--- TASK ITEM ---
Give back each line of the data exactly.
[STORED DATA — start]
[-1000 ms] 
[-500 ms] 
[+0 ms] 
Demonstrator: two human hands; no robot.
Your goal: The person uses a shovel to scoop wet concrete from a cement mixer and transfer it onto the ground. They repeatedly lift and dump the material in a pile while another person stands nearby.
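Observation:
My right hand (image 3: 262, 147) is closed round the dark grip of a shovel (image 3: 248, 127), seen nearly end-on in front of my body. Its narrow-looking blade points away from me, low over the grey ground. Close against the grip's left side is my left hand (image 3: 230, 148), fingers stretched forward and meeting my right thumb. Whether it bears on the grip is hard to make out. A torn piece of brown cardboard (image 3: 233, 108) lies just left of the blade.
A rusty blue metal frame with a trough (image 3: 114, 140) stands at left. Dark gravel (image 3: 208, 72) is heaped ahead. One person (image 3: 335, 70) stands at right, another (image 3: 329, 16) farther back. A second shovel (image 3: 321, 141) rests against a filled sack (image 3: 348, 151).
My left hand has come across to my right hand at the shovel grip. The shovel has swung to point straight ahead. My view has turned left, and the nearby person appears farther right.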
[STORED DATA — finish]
--- WRITTEN SOLUTION ---
[-1000 ms] 
[-500 ms] 
[+0 ms] 
Demonstrator: two human hands; no robot.
Your goal: The person uses a shovel to scoop wet concrete from a cement mixer and transfer it onto the ground. They repeatedly lift and dump the material in a pile while another person stands nearby.
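Observation:
My right hand (image 3: 262, 147) is closed round the dark grip of a shovel (image 3: 248, 127), seen nearly end-on in front of my body. Its narrow-looking blade points away from me, low over the grey ground. Close against the grip's left side is my left hand (image 3: 230, 148), fingers stretched forward and meeting my right thumb. Whether it bears on the grip is hard to make out. A torn piece of brown cardboard (image 3: 233, 108) lies just left of the blade.
A rusty blue metal frame with a trough (image 3: 114, 140) stands at left. Dark gravel (image 3: 208, 72) is heaped ahead. One person (image 3: 335, 70) stands at right, another (image 3: 329, 16) farther back. A second shovel (image 3: 321, 141) rests against a filled sack (image 3: 348, 151).
My left hand has come across to my right hand at the shovel grip. The shovel has swung to point straight ahead. My view has turned left, and the nearby person appears farther right.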

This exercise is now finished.